The Dirt Queen Does Philly

The Washington Post's "reliable source" was all over a convention brunch encounter last week between Pennsylvania Senator Arlen Specter and a glamorous blond Republican donor who billed herself as "The Dirt Queen of Houston." Columnist Lloyd Grove first narrated the harmless flirtation between the married 70-year-old senator and the real estate broker, and then pulled the $10,000 GOP contributor aside to get some particulars.

According to Groves, the Dirt Queen was attending her first convention, trolling for new business and looking for an interesting man. She claimed that a fellow member of the gold-plated Senatorial Trust told her, "Don't worry, with all the folks you'll make contact with, you'll get your $10,000 back right away." The woman boasted that she specialized in doubling and tripling her clients' money.

Had Groves run a computer check on his statuesque subject in the creamy silk Armani suit, he would have discovered she was a dirt queen in more ways than just selling land. The lady was none other than Susan Menke, convicted of participating in the theft of $128,927 from Houston's Hermann Estate, which endows Hermann Hospital, back in the mid-'80s. Menke served jail time for that theft, then slowly rehabilitated herself with the help of Bush buddy and former commerce secretary Robert Mosbacher. He hired her to research land transactions for his Cinco Ranch holdings.

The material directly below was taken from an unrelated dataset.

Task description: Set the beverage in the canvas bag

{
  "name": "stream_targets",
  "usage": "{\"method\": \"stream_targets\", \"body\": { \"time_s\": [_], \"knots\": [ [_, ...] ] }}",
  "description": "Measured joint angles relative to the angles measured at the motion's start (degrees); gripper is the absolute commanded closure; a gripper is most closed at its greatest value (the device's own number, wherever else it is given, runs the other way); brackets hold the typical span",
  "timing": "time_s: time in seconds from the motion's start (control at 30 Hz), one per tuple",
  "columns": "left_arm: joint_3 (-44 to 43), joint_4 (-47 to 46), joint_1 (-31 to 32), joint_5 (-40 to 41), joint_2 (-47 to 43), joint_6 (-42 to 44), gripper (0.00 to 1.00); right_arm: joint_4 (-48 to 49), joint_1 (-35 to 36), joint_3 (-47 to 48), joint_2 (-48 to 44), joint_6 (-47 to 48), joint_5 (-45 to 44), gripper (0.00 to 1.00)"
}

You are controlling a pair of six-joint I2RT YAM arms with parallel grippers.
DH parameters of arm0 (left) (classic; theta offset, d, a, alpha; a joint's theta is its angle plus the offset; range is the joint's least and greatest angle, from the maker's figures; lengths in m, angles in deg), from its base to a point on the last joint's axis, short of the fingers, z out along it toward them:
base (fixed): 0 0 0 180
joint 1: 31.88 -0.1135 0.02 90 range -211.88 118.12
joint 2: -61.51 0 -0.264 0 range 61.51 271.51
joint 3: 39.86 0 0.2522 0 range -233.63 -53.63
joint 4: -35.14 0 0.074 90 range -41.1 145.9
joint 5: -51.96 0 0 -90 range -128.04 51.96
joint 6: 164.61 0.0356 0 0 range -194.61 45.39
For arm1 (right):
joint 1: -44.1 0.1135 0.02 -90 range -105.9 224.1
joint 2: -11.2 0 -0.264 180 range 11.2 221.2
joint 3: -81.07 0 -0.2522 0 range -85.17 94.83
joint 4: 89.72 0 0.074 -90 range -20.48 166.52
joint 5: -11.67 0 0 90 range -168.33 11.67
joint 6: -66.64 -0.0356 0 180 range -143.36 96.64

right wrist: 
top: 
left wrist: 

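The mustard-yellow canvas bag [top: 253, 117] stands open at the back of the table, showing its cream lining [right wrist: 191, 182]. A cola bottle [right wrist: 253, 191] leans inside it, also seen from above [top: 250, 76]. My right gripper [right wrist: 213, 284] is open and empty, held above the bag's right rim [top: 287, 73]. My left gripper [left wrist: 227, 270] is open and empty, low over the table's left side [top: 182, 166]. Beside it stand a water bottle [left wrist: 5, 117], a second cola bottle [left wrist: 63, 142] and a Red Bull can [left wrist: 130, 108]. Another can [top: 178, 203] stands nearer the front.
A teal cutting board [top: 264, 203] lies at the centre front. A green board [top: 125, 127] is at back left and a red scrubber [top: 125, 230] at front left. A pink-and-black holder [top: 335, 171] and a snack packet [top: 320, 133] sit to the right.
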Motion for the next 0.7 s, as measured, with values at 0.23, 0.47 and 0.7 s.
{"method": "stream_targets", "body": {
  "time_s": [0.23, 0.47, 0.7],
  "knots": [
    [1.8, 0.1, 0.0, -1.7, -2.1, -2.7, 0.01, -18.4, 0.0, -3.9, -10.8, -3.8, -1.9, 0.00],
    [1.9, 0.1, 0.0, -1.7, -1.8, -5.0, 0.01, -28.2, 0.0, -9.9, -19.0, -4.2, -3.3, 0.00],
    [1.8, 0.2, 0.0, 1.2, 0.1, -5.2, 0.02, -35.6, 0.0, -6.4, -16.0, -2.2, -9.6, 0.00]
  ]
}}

From there she branched into Republican politics and soon found herself chatting up bigwigs at the Philly brunch -- and explaining to The Washington Post what she wants in a man.

"He's got to be a spiritual leader … and he's got to be successful," she told Grove. "I'm successful, so I want someone at least as successful as I am, because I believe the man should be the leader and the woman should be submissive….I'm a born-again Christian, so he has to be a Christian man who walks the talk."

We don't know about her walk, but Susan can definitely talk the talk. And talk. And talk.